Bei der Erforschung der Hausgeschichten wird das Primärkataster und die erste Ortskarte von 1836 zu Grunde gelegt. Von dieser Basis aus wird die Geschichte des Hauses und ihrer Bewohner weiter verfolgt.
Nach dem Primärkataster von 1836 ist Johannes Schillinger, Holzhauer der Besitzer des Hauses Nr. 28.
Im Gebäude-Kataster von 1836 wird das Haus beschrieben als 2-stöckiges Wohnhaus mit Backofen im 2. Stock, Scheuer, Stallung, Schopf und Keller unter einem Ziegeldach.

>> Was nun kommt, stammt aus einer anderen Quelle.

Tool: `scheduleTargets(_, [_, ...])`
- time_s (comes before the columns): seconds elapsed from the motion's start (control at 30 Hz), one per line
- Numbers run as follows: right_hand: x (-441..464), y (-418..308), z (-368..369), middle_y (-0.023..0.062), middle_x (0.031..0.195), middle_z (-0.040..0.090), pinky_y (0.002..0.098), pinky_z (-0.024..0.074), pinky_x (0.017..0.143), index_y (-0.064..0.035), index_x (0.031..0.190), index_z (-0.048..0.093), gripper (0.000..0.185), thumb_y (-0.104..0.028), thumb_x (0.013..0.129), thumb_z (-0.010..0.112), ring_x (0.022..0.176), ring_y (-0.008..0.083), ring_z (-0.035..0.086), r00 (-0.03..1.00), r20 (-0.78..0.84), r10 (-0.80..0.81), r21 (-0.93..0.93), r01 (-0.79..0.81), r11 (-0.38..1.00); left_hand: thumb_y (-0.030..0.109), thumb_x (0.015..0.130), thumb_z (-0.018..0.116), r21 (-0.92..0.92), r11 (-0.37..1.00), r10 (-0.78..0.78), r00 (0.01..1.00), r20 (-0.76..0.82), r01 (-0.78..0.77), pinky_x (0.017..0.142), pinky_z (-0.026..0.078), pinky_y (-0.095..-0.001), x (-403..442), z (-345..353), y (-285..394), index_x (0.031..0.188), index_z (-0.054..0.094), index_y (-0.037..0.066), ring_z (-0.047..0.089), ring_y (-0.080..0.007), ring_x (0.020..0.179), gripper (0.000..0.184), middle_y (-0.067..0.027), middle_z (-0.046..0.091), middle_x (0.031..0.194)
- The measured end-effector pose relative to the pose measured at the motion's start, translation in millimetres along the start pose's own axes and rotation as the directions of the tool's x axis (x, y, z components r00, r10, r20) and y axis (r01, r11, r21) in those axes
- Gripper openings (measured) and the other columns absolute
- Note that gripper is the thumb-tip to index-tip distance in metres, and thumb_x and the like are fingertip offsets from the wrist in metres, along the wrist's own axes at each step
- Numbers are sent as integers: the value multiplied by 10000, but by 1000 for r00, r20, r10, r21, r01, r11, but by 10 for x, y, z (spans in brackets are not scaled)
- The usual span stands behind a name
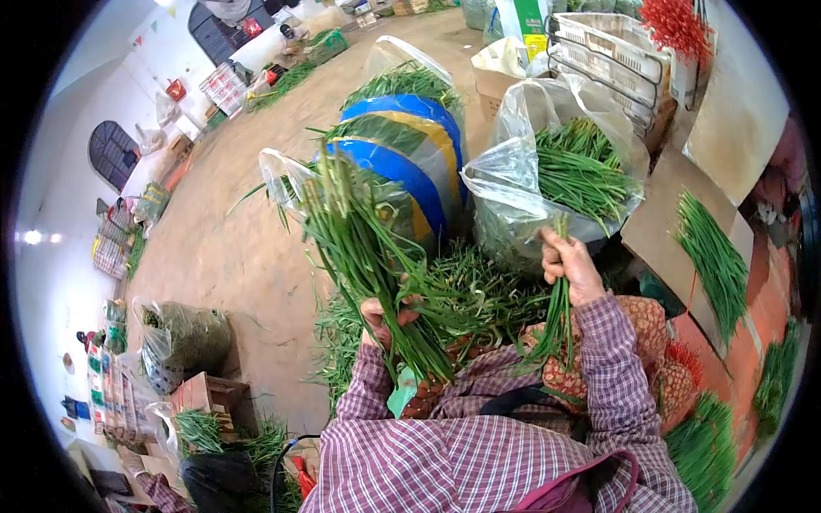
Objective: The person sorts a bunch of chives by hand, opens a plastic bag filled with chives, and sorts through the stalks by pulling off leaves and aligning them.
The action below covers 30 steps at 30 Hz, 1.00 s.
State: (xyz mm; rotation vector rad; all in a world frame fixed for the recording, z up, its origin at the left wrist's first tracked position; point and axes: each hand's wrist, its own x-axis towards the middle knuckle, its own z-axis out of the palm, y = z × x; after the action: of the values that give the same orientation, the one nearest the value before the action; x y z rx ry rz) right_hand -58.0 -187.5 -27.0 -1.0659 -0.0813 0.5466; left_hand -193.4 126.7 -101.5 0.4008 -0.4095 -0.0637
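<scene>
My left hand point(385, 321) is closed round a large loose bunch of chives point(351, 222), long green stalks with paler tips pointing up and away from me. My right hand point(571, 263) grips a smaller bunch of chives point(558, 321), its short pale ends sticking up above the fist and its green ends hanging down. Trimmed green leaves point(479, 286) are heaped between and beyond my hands. Just past the right hand stands a clear plastic bag point(505, 201) with chives point(581, 171) in it.
A bulging bag with blue and yellow bands point(402, 145) stands ahead. On the right, chives point(710, 261) lie on cardboard point(654, 231), near stacked white crates point(603, 60). Red ties point(676, 26) hang above. Another full bag point(184, 342) is on the floor at left.
</scene>
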Motion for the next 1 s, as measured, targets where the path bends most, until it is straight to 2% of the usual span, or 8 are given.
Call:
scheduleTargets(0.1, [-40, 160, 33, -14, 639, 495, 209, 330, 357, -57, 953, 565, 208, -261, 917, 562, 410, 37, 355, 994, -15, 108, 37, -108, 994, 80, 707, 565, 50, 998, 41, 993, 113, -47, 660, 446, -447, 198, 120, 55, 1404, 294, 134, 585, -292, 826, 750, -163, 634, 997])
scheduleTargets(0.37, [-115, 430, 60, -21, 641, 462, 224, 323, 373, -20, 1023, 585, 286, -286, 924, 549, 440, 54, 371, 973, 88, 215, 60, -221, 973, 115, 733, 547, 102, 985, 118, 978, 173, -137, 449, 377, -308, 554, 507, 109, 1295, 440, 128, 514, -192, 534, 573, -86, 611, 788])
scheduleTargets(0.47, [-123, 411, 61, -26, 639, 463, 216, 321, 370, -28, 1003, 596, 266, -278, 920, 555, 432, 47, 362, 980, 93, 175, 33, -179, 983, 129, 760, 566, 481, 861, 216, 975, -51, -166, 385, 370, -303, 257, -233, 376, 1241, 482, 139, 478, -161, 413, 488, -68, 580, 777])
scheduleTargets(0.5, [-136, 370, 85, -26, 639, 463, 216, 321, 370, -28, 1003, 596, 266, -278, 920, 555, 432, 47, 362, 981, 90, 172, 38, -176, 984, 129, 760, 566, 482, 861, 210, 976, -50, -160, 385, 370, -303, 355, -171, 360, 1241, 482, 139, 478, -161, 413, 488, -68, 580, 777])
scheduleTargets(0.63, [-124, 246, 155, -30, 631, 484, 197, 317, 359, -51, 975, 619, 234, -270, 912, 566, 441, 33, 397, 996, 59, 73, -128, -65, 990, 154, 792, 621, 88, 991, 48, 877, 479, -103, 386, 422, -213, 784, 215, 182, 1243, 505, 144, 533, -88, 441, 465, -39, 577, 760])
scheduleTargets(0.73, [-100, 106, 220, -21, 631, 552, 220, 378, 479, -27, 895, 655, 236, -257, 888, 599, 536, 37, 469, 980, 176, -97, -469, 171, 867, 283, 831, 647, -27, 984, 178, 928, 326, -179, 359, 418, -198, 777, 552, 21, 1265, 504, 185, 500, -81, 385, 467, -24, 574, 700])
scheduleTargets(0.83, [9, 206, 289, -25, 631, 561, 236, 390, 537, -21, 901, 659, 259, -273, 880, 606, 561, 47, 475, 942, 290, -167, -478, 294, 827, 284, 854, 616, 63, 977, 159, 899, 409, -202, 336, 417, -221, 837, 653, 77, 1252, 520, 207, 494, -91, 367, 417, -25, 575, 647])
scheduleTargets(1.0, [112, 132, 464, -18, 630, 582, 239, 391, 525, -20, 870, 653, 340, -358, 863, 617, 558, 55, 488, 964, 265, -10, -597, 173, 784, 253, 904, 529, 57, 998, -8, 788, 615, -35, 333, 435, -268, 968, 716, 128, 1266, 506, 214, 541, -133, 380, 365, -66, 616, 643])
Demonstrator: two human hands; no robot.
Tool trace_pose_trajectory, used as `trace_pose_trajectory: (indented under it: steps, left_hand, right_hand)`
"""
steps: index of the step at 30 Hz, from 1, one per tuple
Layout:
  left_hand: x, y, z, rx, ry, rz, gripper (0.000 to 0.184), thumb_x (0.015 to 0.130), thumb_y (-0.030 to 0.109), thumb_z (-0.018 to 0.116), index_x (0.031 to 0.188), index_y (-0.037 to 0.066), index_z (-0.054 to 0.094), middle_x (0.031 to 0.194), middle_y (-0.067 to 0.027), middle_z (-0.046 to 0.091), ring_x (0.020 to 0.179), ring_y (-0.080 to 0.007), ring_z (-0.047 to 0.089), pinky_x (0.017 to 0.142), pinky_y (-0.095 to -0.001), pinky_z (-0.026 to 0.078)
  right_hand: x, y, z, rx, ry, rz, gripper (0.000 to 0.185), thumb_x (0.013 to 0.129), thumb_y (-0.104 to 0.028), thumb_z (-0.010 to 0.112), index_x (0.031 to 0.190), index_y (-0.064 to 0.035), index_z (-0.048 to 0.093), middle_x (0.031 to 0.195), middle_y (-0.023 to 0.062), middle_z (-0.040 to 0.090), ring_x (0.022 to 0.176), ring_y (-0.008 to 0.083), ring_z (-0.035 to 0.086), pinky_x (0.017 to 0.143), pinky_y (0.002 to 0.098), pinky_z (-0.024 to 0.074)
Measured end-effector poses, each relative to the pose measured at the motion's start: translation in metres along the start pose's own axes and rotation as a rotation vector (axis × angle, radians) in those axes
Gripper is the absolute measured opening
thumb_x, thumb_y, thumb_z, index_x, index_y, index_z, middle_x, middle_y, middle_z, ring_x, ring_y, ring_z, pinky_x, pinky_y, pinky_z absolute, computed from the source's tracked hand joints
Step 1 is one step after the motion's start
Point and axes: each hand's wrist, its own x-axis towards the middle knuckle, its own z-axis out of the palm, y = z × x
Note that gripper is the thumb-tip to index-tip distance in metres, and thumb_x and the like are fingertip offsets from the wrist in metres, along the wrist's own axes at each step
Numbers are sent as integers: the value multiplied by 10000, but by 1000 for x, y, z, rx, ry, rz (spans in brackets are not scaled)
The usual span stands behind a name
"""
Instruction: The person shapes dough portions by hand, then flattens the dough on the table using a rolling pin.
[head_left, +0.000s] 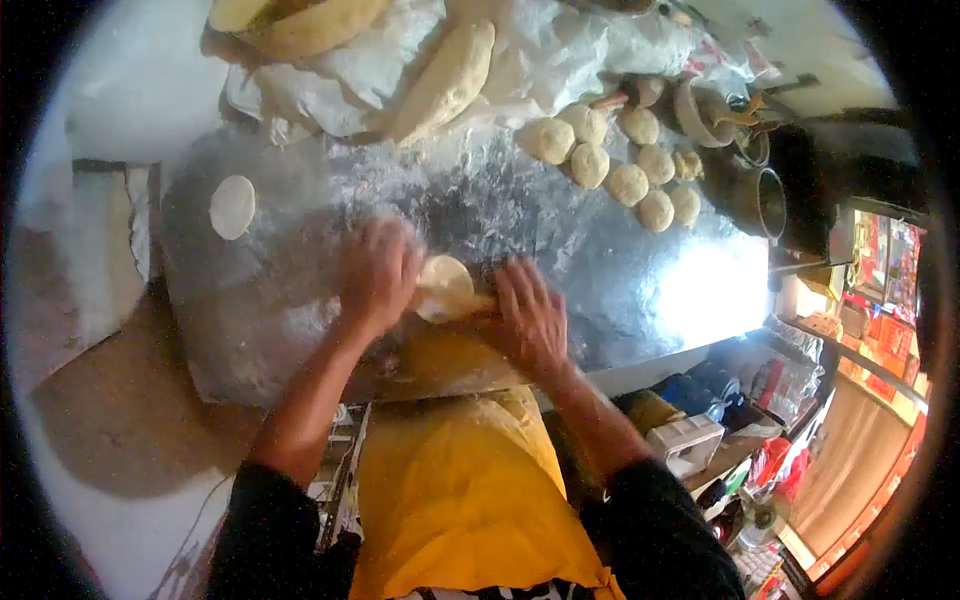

Als Brandversicherungswert ist 525 Gulden angegeben, wobei sich der Wert in den folgenden Jahren unter den nachfolgenden Besitzern bis auf 1500 Gulden steigert. Unter den Real-Lasten ist ohne Holzgerechtigkeit eingetragen. Der Besitzer im Jahr 1824 der Taglöhner Johann Georg Kübler, 1831 der Waldhauer Johann Georg Heinzelmann. Heinzelmann verkauft laut Kaufbuch das Haus 1833 für 950 Gulden an den Taglöhner Johannis Schillinger von Reinerzau. Im Kaufvertrag ist festgeschrieben, dass Schillinger dem Georg Kohn das Leibgeding zu reichen hat, wie es in dem Kohnschen Vertrag geregelt ist. UMKB1831S8)  Als nachfolgende Besitzer sind 1848 Johannes Blöchle und seine Ehefrau und 1883 Johannes Oesterle.
 
Laut Kaufvertrag vom 27. Januar 1872 verkaufen die Witwe Schillinger und ihre Tochter Barbara ihr 1/4 tel an einem zweistöckigen Haus mit kürzlich auf dem Gras- und Baumgarten erbauten Keller und einige Felder im öffentlichen Aufstreich. Hausanteil und Grundstücke erhält Friedrich Weisser um 700 Gulden. Die gesamte Fahrnis die Schillinger nicht mit nach Amerika nehmen kann, erhält Weisser um 258 Gulden 6 Kreuzer. In einem weiter Vertrag mit gleichen Datum verkauft Weisser aus dem vorstehenden Kauf das Grundstück auf Hallwanger Markung um 325 Gulden an Friedrich Löcher.UMKB1844)
Im den Gebäude-Katastern von 1873 und 1902 ist Johannes Blöchle als Besitzer eingetragen.

Am 14. September 1882 verkaufen Johannes Blöchle, Waldhauer und seine Ehefrau Anna Maria geb. Frey an ihre Tochter Katharina und als Mitkäufer Johannes Oesterle von Wittlensweiler, Sohn des verstorb. Martin Oesterle, Waldhauer in Wittlensweiler ihre sämtliche Liegenschaft um 3300 Mark und das Leibgeding. Der Bräutigam bringt baar Heirathgut 1300 Mark. UMKB1844)


 
Im Gebäude-Kataster von 1824 finden sich einige Eintragungen die die von 1836 ergänzen. In der Spalte Haus-Nr. wurde zur Lagebestimmung als Standortstraße -auf dem Merzenberg- genannt.
 
 
 
 
 
 
 
UMKB1831S8) Archiv Musbach, Kaufbuch 1831, UMKB1844) Archiv Musbach, Kaufverträge 1844-1900.